Tabka ve Rakka vilayetindeki Arap el-Velde aşiretinin şeyhi Şeyh Hamid el-Ferac da Şeyh el-Cerba ve ez-Zuba’nın sözlerine katılarak, özerk yönetim bölgelerindeki Arap aşiret mensuplarının SDG'ye desteğini yineledi. “Buradaki tüm Arap aşiretleri ve bileşenleri, bölgelerimizin güvenlik ve istikrarını bozmaya çalışan tüm gündemlere karşı SDG ile dayanışma içindedir” diyen Şeyh el-Ferac, aşiret mensuplarına şu çağrıda bulundu: “Yönetim bölgelerindeki istikrarı her gün baltalamaya çalışan projelere karşı durmak için herkesin birleşmesi gerekiyor. SDG terörizmi ortadan kaldırdı, bölge halkının güvenliğini koruyor ve mevcut imkanlar doğrultusunda tüm hizmetleri sağlıyor.”

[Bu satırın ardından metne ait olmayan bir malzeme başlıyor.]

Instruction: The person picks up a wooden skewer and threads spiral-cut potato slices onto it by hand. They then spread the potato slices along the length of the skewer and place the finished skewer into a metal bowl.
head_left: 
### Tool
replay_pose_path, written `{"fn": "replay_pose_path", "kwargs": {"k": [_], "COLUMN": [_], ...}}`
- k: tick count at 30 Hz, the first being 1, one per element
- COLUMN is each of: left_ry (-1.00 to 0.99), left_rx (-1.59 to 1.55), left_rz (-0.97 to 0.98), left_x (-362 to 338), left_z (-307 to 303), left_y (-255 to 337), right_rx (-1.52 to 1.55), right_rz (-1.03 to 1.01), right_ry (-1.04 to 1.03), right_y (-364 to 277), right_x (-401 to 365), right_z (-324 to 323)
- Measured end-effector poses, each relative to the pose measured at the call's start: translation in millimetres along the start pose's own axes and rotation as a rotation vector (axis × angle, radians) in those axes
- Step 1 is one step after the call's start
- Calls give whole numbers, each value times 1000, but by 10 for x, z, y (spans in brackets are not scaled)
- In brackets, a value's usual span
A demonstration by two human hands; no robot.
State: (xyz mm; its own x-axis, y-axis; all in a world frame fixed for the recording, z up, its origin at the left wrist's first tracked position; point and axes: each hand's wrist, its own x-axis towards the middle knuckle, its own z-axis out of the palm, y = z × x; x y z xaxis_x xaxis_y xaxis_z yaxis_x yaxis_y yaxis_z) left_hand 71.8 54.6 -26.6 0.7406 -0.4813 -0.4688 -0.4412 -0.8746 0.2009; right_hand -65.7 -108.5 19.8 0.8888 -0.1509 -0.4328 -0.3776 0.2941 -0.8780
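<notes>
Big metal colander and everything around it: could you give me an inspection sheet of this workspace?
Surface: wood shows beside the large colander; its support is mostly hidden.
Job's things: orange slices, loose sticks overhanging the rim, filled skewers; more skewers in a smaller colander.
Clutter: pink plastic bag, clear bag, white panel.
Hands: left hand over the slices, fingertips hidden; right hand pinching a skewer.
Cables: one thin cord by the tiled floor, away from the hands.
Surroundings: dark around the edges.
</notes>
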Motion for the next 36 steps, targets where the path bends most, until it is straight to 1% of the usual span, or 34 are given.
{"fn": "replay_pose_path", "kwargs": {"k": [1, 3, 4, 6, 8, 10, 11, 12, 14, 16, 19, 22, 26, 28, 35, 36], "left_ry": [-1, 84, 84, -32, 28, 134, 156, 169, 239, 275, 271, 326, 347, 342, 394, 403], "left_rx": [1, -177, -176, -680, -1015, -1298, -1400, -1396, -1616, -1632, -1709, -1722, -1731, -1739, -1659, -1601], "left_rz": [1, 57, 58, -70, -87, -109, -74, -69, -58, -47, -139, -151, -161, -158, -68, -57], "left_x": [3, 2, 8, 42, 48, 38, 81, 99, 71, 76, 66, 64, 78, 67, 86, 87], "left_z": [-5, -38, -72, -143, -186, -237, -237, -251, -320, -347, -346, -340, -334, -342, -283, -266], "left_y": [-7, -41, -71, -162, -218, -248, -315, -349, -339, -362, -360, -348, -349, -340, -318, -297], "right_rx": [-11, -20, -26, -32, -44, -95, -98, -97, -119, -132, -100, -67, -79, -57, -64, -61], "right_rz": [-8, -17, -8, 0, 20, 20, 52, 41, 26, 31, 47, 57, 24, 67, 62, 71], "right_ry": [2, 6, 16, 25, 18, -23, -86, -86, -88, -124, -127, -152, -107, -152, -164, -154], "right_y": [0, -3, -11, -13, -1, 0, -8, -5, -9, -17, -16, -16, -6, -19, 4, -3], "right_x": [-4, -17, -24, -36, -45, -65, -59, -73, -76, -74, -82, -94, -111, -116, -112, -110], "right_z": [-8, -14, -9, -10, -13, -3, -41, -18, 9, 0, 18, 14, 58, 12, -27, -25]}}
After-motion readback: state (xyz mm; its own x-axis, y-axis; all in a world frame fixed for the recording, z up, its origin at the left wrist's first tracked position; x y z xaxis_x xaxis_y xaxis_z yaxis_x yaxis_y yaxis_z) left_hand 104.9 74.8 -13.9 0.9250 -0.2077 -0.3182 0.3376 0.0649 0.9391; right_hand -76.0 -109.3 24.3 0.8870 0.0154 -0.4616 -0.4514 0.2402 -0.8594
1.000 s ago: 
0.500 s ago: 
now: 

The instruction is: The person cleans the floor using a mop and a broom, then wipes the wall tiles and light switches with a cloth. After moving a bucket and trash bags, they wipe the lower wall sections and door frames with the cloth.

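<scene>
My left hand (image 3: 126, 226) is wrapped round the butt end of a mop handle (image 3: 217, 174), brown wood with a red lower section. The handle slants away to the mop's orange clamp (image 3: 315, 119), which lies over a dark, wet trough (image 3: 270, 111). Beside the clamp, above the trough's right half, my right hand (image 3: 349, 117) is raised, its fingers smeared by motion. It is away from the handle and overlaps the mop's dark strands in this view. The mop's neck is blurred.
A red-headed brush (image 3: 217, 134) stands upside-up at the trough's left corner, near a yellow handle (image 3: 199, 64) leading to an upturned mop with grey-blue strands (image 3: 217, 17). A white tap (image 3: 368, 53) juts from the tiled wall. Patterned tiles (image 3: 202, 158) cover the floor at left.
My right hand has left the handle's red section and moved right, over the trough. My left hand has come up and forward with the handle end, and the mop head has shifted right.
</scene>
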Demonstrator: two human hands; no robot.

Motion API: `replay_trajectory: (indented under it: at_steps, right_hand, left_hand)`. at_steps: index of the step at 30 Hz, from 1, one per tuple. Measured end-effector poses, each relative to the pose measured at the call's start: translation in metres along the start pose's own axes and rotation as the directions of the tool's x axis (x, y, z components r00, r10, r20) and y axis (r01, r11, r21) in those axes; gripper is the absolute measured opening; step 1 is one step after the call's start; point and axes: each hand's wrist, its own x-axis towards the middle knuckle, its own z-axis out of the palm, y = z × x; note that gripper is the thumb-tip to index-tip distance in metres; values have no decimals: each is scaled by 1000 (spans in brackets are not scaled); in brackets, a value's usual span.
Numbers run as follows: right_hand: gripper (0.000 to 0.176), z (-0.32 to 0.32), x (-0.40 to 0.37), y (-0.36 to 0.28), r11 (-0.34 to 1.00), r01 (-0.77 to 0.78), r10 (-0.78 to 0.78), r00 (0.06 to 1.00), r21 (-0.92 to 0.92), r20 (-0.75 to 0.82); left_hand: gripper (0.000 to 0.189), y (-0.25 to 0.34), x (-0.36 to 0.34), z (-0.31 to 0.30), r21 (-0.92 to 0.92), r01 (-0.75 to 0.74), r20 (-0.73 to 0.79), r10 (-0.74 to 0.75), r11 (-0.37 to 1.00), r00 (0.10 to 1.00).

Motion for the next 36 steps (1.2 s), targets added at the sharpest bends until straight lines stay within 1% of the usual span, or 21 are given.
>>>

Elbette Arap aşiretlerinin SDG yanlısı tutumları ortak değil. Zira özerk yönetim bölgelerinin dışında yaşayan aşiret üyeleri arasında SDG'nin kontrolünü açıkça reddeden ve bölgelerinin Şam'daki Ahmed eş-Şera hükümetine devredilmesini destekleyenler de var.